Travis Scott and Megan thee Stallion are as big as any other rapper at the moment. Houston has always been a hot spot for culture. It is hard to say that the Houston sound is as defined as it is in some other cities, but still its impact is never in doubt. The depth in Houston cannot be written off either as they continue to grow bigger. Don Toliver has begun making waves and Maxo Kream still remains relevant. To see someone else from H-Town reach the level that Travis Scott has would be a big deal and with sufficient help, maybe enough to see them compete for the rap crown
London is often overlooked as they are outsiders in rap. Many Americans are put off by the accents of rappers from England’s capital and refuse to give any respect. The rap genre known as Grime is one that has swept over London. A pioneer of the genre, Stormzy, has gained massive fame in numerous countries around Europe. Skepta is still the most famous Londoner in the United States thanks to his work with A$AP MOB on "cozy tapes 1 & 2," as well as appearing on the solo projects of A$AP Rocky and Playboi Carti. The rap scene in London has much more of a global impact than smaller US cities but it is unlikely that the culture will gain a foothold in our country.
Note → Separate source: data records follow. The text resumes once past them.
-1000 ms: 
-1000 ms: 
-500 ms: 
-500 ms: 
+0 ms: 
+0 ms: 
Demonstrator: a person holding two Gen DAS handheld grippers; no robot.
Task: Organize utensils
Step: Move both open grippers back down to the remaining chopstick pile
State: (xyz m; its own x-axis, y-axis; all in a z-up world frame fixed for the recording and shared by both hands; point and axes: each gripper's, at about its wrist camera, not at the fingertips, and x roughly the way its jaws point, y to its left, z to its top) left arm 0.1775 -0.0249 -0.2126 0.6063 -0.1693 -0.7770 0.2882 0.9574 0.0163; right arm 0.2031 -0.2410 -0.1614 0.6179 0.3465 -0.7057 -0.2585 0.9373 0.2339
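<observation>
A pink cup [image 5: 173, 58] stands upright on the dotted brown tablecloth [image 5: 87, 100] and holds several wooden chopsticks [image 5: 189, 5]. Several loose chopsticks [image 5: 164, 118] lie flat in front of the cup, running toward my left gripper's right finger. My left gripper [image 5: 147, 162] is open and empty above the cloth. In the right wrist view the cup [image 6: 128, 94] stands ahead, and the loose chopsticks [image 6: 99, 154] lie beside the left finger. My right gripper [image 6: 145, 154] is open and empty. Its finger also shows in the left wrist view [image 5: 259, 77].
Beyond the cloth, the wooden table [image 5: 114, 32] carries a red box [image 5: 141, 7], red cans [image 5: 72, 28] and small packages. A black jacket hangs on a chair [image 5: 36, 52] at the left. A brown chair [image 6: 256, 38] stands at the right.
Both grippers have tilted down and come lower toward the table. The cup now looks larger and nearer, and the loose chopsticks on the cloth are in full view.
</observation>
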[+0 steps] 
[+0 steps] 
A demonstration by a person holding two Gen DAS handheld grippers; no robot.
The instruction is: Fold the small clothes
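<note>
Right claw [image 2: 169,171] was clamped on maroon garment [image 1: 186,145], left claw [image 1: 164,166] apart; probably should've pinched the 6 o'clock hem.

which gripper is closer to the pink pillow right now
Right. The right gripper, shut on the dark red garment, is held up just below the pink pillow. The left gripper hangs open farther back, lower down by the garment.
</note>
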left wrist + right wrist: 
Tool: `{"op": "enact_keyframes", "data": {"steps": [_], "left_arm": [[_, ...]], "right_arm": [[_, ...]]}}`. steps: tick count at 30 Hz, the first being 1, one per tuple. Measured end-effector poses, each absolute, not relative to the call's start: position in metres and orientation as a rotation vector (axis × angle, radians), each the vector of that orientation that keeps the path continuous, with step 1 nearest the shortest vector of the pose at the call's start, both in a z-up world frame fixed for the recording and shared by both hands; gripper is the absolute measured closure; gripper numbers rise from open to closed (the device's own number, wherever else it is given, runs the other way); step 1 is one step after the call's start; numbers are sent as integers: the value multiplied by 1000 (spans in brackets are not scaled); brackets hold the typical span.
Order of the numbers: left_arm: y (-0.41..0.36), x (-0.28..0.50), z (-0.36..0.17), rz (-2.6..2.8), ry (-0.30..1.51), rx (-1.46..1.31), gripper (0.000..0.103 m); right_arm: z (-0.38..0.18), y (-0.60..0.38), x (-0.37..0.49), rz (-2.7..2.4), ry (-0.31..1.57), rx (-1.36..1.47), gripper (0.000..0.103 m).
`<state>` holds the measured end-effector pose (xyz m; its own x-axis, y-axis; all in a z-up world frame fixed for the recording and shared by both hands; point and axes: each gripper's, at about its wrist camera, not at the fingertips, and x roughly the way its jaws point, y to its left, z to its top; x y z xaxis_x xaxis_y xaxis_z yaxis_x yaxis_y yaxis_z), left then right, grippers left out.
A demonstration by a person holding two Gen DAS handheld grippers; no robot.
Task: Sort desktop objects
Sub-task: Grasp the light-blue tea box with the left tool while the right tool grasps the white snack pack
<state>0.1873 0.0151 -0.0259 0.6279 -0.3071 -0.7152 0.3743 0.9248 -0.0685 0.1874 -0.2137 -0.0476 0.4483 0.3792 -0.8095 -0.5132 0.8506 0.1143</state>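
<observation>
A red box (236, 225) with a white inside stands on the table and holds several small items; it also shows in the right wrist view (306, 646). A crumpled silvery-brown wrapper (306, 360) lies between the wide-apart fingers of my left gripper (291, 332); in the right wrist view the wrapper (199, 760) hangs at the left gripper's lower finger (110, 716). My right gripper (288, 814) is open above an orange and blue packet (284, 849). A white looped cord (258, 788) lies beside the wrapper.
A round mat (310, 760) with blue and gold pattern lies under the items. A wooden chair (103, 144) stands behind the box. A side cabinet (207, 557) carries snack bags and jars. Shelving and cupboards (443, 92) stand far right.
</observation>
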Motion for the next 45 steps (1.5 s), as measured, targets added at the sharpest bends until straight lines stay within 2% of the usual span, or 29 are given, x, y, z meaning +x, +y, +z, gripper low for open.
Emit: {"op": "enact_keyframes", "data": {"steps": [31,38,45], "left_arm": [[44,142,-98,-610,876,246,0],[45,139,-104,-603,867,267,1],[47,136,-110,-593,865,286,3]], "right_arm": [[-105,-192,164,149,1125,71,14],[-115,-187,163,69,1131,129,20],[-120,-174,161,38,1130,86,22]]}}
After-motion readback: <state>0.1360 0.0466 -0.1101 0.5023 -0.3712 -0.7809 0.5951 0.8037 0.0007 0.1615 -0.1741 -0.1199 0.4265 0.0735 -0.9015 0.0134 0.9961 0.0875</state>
Many other cities have recognition worthy rap scenes. Here in Baton Rouge, NBA Youngboy has become a bonafide star and his grip over younger audiences is reflected in his YouTube numbers. Memphis rappers Moneybagg Yo, Key Glock and Young Dolph have proven consistent unlike others from the city. New Orleans and Miami have ultimately failed to live up to the lofty expectations they earned in the past. All of these cities lack the star-studded rosters or trends needed to climb to the top of rap royalty.
Atlanta has set an example of what a modern rap capital looks like and has done so with longevity. Their pull has become strong enough to attract rappers from other cities and claim them as their own. ATL is set up to retain this title for years to come but many cities are buzzing for the opportunity to make the crown their own.